Oltre a ridurre il rischio di auto-infezione, un altro obiettivo della decolonizzazione è limitare la possibilità di trasmissione di MRSA da un paziente colonizzato a un individuo suscettibile; tuttavia, ci sono solo pochi dati disponibili che misurano l’efficacia della decolonizzazione per prevenire la trasmissione.

Le preoccupazioni sui potenziali rischi della terapia di decolonizzazione hanno avuto un impatto sulla sua diffusa attuazione. La preoccupazione maggiore è che i pazienti possano sviluppare resistenza agli agenti antimicrobici usati per la decolonizzazione, in particolare se vengono usati con una frequenza maggiore. Il monitoraggio della resistenza alla mupirocina è prezioso, ma, purtroppo, la suscettibilità dello Staphylococcus aureus alla mupirocina non è valutata di routine, quindi la prevalenza della resistenza alla mupirocina nei ceppi locali è spesso sconosciuta. Un’altra preoccupazione sulla decolonizzazione è il costo dello screening e della decolonizzazione dei pazienti.

Indietro al caso

La paziente in questo caso ha richiesto il ricovero in una ICU e, sulla base dei risultati dello studio clinico REDUCE MRSA, potrebbe beneficiare della decolonizzazione per ridurre il suo rischio di colture cliniche MRSA-positive e di infezioni del flusso sanguigno causate da qualsiasi patogeno.

Bottom Line

La decolonizzazione è utile per i pazienti ad alto rischio di sviluppare un’infezione da MRSA durante un periodo specifico, come i pazienti ricoverati in terapia intensiva e quelli sottoposti a chirurgia cardiotoracica.

Il dott. Clarke è assistente professore nella divisione di medicina ospedaliera all’Emory University Hospital e membro di facoltà nel Dipartimento di Medicina della Emory University, entrambi ad Atlanta.

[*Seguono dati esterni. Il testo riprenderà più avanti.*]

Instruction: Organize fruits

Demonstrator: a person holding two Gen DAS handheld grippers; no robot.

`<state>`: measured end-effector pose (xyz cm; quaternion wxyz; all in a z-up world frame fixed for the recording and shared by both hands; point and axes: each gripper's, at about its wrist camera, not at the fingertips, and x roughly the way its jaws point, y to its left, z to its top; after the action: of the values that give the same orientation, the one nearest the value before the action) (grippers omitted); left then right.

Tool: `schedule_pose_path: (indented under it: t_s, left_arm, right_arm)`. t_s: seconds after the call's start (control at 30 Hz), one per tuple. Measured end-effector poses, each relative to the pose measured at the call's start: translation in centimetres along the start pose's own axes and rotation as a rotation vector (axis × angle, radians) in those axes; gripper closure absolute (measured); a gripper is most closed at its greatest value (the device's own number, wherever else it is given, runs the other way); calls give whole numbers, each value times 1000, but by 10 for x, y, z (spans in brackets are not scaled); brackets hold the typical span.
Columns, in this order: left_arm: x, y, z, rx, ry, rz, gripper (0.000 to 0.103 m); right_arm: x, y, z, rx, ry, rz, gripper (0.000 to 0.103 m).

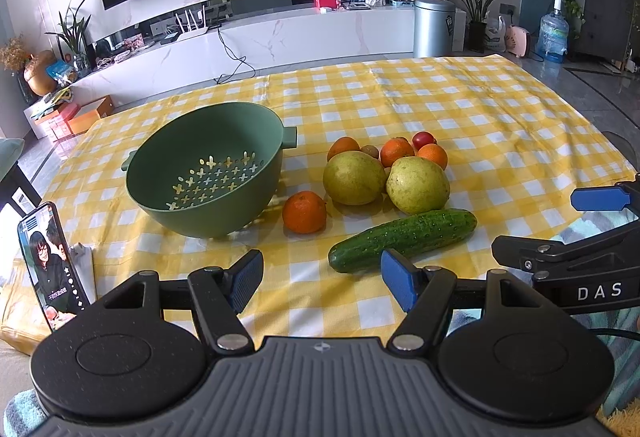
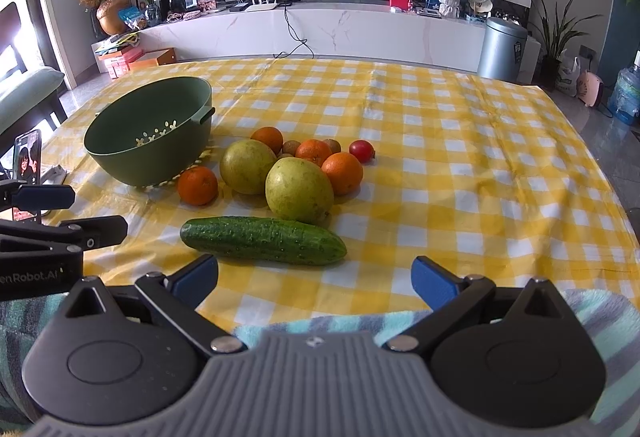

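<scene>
An empty green colander bowl stands on the yellow checked tablecloth. To its right lie two yellow-green pears, several oranges, small kiwis, a red tomato and a cucumber nearest me. My left gripper is open and empty, just short of the cucumber. My right gripper is open and empty, also in front of the cucumber.
A phone playing video stands at the table's left front. A teal striped towel lies under my grippers at the near edge. Beyond the table are a white TV cabinet, a metal bin and plants.
</scene>
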<state>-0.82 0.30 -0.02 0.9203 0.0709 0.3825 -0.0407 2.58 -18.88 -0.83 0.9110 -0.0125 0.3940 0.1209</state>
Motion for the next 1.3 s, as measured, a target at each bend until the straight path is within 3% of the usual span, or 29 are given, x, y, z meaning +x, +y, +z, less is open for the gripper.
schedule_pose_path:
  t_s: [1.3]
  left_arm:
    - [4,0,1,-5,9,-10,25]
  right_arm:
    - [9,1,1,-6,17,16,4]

  1. Dow G, Field D, Mancuso M, Allard J. Decolonizzazione dello Staphylococcus aureus resistente alla meticillina durante le cure ospedaliere di routine: Efficacia e follow-up a lungo termine. Can J Infect Dis Med Microbiol. 2010;21(1):38-44.
  2. Simor AE. Decolonizzazione stafilococcica: Una strategia efficace per la prevenzione delle infezioni? Lancet Infect Dis. 2011;11(12):952-962.
  3. Huang SS, Septimus E, Kleinman K, et al. Targeted versus universal decolonization to prevent ICU infection. N Engl J Med. 2013;368(24):2255-2265.
  4. Fraser T, Fatica C, Scarpelli M, et al. Diminuzione della colonizzazione di Staphylococcus aureus e delle infezioni acquisite in ospedale in un’unità di terapia intensiva medica dopo l’istituzione di un programma di sorveglianza attiva e decolonizzazione. Infect Control Hosp Epidemiol. 2010;31(8):779-783.
  5. Robotham J, Graves N, Cookson B, et al. Strategie di screening, isolamento e decolonizzazione nel controllo dello Staphylococcus aureus meticillino-resistente in unità di terapia intensiva: Valutazione costo-efficacia. BMJ. 2011;343:d5694.
  6. Schweizer M, Perencevich E, McDanel J, et al. Efficacia di un intervento combinato di decolonizzazione e profilassi per ridurre le infezioni del sito chirurgico Gram positivo dopo la chirurgia cardiaca o ortopedica: Revisione sistematica e meta-analisi. BMJ. 2013;346:f2743.